A good camera operator will be able to spot a good opportunity and have an artistic eye for framing shots.
After finding a reel of someone you like, also ask for a private link to 10 min of raw footage, uncut. (Sped up 10x, Watermarked and Silent to protect clients)
See this 5 min video showing raw footage of a top cameraman
Fast forward to 3:30 for 10x sped up version of his footage. Notice how he holds shots and gives multiple options for things that happen in front of the lens.
Specifications for an interview:
-make sure that the interviewee is evenly lit and that there are no distracting bright spots in the BG.
-exposure should be checked with zebra or peaking.
-no distracting movement in the BG.
-when shooting an interview longer than 10 min; make sure the light balance/color balance doesn’t change over time. (don’t shoot long interviews with available light on a cloudy day)
-Use the largest monitor you can carry to check focus.
-The DOF (dept of field) should be large enough to allow the interviewee to move their head and still keep eyes and ears in focus.
-Pay special attention to reflection of crew and lights when people wear glasses.
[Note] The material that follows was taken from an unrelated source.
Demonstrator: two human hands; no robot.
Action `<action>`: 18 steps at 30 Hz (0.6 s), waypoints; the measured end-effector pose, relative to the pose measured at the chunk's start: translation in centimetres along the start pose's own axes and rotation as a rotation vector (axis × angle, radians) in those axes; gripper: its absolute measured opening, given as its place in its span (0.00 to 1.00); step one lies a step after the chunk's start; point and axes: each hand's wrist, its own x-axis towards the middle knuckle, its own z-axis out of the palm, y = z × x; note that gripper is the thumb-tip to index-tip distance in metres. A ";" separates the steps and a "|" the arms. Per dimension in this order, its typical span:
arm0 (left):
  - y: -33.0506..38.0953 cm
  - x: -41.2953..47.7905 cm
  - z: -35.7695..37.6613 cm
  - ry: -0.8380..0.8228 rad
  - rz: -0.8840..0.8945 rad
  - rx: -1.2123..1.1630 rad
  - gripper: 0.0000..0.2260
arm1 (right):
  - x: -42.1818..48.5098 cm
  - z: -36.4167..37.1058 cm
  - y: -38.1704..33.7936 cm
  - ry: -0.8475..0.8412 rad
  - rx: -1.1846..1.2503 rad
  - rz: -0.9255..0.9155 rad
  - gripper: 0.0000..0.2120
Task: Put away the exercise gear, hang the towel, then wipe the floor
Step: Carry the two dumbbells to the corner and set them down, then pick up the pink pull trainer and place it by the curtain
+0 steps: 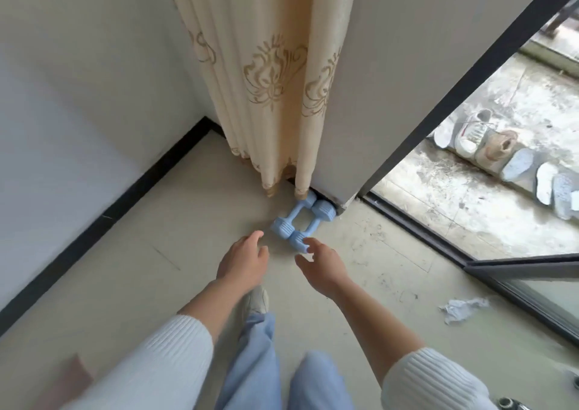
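Two light-blue dumbbells lie side by side on the pale floor, against the base of a wall end and just under the hem of a cream curtain. My left hand hovers just short of the left dumbbell's near end, fingers apart and empty. My right hand is beside the near end of the right dumbbell, fingertips at or almost touching it, fingers spread, holding nothing.
A crumpled pale cloth or paper lies on the floor at right, near the sliding-door track. Beyond the door, several shoes line a grimy balcony floor. A white wall with black skirting runs along the left. My foot is below the hands.
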 end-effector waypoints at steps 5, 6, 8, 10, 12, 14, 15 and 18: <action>-0.6 -14.3 -2.7 0.176 -0.102 -0.086 0.19 | -11.5 0.0 -3.4 -0.075 -0.117 -0.161 0.21; -0.8 -17.1 -2.6 0.215 -0.127 -0.097 0.19 | -13.6 0.2 -3.5 -0.089 -0.159 -0.206 0.21; -1.4 -22.5 -1.8 0.281 -0.182 -0.118 0.19 | -17.5 0.8 -3.5 -0.105 -0.242 -0.299 0.22; -2.0 -27.8 -0.9 0.339 -0.238 -0.149 0.20 | -21.5 1.6 -3.5 -0.126 -0.305 -0.384 0.23; -2.7 -32.8 0.0 0.397 -0.290 -0.179 0.20 | -25.4 2.8 -3.5 -0.162 -0.352 -0.453 0.24; -3.8 -37.6 0.8 0.448 -0.345 -0.217 0.19 | -28.9 4.5 -3.4 -0.211 -0.403 -0.508 0.25; -4.4 -39.9 1.2 0.470 -0.374 -0.234 0.18 | -30.7 5.4 -3.3 -0.237 -0.434 -0.536 0.25; -7.2 -47.1 2.1 0.557 -0.467 -0.269 0.18 | -36.1 9.0 -3.6 -0.317 -0.545 -0.649 0.26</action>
Move lights up or tip glasses down, to avoid.
Specifications for B-roll:
-no adjustments of focus or exposure during a shot.
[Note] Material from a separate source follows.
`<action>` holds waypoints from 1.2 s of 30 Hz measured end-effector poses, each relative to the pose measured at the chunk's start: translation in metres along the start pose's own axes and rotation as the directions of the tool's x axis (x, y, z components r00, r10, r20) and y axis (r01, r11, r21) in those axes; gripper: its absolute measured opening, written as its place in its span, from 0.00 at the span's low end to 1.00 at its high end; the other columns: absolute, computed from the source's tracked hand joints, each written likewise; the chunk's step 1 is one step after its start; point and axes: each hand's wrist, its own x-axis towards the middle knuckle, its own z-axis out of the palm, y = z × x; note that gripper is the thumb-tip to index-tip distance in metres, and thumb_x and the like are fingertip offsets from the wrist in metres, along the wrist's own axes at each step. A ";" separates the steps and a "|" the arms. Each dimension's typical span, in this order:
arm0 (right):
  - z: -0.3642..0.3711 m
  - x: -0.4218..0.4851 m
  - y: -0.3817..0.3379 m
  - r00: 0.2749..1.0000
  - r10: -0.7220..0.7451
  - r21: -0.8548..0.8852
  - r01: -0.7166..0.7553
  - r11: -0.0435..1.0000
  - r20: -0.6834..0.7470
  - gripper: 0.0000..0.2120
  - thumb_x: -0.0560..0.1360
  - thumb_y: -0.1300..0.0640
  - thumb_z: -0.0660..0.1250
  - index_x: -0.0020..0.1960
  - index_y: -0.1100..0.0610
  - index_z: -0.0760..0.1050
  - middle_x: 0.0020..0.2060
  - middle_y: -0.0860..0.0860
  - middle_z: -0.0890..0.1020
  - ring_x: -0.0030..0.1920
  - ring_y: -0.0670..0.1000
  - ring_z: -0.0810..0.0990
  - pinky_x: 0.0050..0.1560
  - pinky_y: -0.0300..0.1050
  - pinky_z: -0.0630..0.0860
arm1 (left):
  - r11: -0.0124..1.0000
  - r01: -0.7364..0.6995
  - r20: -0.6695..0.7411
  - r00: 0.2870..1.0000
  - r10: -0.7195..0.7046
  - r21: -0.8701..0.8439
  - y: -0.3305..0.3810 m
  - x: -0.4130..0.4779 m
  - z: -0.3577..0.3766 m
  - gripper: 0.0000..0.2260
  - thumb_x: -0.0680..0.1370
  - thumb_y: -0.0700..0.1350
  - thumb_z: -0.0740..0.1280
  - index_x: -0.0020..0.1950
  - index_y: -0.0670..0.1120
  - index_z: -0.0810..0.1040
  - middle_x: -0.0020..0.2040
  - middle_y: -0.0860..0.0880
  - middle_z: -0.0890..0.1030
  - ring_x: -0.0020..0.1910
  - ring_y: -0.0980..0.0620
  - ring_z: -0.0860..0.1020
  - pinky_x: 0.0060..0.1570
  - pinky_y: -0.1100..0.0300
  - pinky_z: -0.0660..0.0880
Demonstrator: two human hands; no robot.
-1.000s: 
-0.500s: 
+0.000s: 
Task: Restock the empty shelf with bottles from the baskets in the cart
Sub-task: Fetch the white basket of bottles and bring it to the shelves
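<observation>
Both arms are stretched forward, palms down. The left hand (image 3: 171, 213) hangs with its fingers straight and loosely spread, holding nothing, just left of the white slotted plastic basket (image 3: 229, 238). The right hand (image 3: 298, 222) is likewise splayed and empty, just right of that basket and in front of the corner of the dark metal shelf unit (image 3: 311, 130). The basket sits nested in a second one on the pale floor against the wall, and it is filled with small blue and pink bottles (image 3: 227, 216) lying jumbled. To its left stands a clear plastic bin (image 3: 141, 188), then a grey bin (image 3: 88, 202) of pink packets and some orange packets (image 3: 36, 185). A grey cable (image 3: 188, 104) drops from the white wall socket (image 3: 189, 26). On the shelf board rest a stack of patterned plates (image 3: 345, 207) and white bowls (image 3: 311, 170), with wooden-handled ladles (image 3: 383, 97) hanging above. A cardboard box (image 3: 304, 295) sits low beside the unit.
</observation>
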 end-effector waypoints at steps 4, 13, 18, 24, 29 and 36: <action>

-if you have to reframe or refocus, please hold the shot at least 10 sec.
–Always make a move both ways (tilt up, wait 10sec tilt back down)
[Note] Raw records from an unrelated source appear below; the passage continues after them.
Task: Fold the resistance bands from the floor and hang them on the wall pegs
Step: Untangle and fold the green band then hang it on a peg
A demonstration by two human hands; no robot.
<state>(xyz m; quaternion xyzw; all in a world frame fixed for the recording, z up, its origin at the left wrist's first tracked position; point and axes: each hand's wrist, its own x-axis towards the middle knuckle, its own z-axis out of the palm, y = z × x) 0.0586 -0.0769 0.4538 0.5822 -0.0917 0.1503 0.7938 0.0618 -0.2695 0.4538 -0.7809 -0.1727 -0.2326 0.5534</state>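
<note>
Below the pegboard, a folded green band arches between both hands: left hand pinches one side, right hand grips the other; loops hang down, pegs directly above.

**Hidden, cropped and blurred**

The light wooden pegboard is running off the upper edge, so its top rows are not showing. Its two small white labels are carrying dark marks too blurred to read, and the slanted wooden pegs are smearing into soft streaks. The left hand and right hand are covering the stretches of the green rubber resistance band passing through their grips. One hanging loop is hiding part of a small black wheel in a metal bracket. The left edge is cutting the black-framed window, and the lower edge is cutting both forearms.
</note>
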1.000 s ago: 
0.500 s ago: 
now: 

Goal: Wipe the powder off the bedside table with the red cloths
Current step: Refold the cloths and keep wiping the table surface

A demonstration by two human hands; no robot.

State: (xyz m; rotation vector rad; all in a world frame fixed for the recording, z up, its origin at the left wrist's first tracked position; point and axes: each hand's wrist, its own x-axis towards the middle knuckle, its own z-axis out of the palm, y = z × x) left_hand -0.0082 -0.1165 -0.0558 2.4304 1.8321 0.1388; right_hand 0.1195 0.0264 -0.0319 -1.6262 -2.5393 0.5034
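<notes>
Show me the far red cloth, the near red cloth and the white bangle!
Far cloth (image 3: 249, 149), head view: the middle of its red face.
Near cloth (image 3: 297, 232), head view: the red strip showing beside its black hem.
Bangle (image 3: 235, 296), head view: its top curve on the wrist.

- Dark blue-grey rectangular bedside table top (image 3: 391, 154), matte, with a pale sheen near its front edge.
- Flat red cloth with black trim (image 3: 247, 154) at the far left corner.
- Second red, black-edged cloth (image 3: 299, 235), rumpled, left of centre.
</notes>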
–Roll static shots at least 30sec.
Bob: “I think that shooters spend so much time behind the camera that it FEELS like they’ve sat on a shot long enough, when they’ve really only scored about two seconds of usable footage”
–Check the back-focus on a large monitor before the shoot, learn how to adjust it for the specific camera you use:
Panasonic HVX-200 = Fixed lens > no back-focus adjust.
Panasonic AG-HPX370 always have the iris between 2.8 and 5,6 (use the ND filter & shutter to compensate) Higher aperture makes the shot soft, this is a known issue.
SONY EX3 > Set camera up with focus chart, go to the “Lens” menu in the main menu when your camera is in camera mode.
Select “Auto FB Adjust” and the camera should begin automatically calibrating itself.
AUDIO
-Monitor audio using headphones during the shoot.
-Microphone placement is everything. The one spot that sounds best may also create mouth noises that a windscreen can’t cure. Putting the microphone farther down the chest can cause severe rumble from the chest cavity and stomach, and let too much room noise into the balance of direct- to-room sound.
-Center the microphone on your talent as much as possible.
-Do not hide the microphone under clothes, it will create muffled sound and rustling noises.